◆ Goal of the exercise
Below are the records. Retype exactly the lines between the lines holding "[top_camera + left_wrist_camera" and "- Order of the", inclusive.

◆ Dataset items
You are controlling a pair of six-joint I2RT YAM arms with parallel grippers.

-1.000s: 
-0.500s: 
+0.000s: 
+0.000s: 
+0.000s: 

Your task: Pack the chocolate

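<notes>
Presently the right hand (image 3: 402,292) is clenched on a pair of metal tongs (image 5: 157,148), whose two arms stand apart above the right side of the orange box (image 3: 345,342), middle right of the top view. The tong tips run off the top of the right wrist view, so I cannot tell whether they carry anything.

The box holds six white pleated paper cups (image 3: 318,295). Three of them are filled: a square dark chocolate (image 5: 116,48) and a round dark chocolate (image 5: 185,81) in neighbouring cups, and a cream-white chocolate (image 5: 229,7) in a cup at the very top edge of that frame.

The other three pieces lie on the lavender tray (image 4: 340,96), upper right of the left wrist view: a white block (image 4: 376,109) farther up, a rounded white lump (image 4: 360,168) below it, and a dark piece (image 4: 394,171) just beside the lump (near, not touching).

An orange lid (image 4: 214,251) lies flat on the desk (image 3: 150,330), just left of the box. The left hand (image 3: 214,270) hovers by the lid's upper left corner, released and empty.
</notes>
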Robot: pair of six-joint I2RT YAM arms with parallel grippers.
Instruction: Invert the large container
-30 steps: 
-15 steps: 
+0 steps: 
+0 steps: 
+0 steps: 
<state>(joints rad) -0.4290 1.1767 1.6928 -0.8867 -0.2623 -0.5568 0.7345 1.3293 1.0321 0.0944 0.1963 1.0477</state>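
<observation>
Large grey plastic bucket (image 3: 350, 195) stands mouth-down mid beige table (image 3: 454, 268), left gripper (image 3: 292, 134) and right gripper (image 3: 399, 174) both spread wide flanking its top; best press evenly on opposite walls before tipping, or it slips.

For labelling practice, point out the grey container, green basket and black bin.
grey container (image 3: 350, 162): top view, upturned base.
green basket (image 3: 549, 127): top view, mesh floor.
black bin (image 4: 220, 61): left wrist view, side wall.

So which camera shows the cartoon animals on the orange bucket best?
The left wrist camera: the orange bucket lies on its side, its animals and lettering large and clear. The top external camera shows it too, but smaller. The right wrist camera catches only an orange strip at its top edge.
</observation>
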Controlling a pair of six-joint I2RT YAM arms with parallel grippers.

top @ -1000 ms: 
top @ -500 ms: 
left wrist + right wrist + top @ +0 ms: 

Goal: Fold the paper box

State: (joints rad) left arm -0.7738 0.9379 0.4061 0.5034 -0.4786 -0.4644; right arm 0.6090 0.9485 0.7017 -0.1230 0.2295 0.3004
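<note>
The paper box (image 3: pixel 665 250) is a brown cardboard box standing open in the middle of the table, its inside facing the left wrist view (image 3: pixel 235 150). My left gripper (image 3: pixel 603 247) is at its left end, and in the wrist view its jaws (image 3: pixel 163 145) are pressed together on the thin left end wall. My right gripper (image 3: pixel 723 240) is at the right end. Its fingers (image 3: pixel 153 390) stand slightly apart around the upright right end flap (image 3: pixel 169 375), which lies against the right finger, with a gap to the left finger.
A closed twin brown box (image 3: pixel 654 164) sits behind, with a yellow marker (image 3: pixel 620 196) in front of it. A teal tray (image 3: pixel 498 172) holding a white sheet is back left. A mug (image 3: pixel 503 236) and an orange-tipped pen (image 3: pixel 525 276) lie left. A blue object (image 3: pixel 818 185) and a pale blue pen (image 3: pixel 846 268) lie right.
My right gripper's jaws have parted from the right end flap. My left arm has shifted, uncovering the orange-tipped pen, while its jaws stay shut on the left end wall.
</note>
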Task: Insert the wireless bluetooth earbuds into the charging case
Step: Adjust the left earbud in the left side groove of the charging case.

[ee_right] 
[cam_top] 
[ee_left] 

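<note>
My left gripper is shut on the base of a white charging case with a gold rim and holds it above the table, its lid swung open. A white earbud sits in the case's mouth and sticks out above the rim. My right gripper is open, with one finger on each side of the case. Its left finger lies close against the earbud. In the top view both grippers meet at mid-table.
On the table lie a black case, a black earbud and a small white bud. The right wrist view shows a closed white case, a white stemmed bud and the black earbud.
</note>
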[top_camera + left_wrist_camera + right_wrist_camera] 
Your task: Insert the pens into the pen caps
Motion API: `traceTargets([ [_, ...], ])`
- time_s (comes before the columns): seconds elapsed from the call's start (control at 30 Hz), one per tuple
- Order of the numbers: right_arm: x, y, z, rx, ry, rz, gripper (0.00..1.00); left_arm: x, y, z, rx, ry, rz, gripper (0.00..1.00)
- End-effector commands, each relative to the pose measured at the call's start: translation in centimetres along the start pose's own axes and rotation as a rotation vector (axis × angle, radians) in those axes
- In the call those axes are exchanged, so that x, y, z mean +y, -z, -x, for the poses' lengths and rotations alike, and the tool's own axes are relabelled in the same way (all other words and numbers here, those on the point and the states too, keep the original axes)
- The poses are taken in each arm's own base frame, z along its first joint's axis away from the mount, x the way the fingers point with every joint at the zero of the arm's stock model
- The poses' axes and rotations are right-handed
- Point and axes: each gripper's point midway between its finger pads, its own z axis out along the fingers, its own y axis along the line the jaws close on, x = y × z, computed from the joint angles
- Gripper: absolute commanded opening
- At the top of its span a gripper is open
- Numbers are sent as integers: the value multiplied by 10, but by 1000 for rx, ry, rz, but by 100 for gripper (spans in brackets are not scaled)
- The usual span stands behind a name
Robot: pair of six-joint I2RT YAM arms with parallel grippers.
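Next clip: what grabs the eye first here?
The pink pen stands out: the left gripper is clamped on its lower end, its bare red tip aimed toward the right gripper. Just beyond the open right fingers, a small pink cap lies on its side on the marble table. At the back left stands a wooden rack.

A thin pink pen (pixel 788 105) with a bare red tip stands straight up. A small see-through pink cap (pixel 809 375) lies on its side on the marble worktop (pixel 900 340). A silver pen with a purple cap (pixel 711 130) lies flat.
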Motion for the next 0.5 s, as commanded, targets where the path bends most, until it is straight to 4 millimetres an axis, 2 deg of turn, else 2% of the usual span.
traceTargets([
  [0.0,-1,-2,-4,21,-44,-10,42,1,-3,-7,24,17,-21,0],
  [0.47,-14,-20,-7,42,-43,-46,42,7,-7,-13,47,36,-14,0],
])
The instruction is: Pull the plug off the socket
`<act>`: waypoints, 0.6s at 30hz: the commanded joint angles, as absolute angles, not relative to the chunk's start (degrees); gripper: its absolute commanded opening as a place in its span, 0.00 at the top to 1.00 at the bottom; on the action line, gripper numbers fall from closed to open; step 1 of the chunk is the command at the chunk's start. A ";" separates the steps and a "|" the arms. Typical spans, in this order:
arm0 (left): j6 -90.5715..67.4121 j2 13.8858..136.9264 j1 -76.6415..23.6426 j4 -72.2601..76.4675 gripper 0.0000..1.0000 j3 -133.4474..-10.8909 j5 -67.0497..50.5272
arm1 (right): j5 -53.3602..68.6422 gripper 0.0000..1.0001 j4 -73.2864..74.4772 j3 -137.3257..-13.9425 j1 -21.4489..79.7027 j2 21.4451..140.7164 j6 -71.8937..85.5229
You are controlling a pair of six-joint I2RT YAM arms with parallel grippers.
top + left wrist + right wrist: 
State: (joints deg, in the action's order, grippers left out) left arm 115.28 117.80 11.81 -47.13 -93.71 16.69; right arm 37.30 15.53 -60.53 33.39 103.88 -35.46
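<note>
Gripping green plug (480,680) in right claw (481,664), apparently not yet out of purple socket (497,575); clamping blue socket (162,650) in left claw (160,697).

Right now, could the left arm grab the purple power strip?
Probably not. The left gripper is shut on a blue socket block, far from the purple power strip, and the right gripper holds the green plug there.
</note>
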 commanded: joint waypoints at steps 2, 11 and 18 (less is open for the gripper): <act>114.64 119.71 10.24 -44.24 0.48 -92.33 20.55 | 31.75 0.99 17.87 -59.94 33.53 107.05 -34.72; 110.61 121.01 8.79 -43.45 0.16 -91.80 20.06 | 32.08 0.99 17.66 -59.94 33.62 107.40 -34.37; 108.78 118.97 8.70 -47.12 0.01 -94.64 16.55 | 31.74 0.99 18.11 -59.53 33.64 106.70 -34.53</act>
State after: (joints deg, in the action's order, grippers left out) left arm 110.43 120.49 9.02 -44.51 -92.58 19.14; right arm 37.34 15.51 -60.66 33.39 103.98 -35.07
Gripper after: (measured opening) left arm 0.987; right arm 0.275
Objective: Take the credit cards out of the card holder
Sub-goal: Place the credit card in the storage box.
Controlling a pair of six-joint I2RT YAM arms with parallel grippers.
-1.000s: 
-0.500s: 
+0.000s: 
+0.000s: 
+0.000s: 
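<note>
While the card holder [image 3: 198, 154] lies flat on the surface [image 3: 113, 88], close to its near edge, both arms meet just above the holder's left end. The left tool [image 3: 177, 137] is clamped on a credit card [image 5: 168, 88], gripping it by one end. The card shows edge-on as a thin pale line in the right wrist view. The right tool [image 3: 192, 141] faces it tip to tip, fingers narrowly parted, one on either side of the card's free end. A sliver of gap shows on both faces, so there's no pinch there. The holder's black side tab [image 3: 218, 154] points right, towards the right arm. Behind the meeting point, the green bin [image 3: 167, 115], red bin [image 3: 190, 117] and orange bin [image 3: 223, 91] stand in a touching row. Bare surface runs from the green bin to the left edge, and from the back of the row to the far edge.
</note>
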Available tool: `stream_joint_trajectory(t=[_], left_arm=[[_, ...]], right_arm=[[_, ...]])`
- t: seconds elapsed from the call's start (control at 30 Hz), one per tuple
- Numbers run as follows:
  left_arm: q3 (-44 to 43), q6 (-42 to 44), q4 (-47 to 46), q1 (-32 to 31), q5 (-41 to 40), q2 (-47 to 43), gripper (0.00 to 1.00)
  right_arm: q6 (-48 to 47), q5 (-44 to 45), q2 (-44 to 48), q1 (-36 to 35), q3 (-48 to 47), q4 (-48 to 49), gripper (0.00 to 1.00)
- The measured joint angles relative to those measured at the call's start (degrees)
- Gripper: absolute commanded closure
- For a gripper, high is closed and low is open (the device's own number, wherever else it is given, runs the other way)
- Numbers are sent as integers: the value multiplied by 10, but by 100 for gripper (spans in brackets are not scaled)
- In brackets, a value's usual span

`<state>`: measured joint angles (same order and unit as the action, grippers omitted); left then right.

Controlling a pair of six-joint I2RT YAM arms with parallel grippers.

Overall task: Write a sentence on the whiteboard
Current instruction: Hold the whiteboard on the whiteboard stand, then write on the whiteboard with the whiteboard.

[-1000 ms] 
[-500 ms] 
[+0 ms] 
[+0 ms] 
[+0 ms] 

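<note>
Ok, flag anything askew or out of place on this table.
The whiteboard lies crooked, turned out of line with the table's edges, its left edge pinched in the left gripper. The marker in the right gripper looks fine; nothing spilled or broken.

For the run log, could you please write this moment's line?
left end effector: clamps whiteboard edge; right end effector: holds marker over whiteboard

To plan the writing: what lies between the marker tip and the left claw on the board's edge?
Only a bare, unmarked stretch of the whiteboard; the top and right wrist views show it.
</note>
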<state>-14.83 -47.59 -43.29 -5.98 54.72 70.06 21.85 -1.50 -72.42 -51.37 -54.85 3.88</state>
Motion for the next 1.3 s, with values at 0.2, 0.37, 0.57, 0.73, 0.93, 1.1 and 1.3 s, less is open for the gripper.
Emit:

◆ Answer below
[top_camera + left_wrist_camera + right_wrist_camera] 
Your task: Insert the pens into the pen caps
Motion API: `traceTargets([ [_, ...], ])`
- time_s (comes before the columns): seconds elapsed from the call's start (control at 30 Hz), one per tuple
- Order of the numbers: right_arm: x, y, z, rx, ry, rz, gripper (0.00..1.00); left_arm: x, y, z, rx, ry, rz, gripper (0.00..1.00)

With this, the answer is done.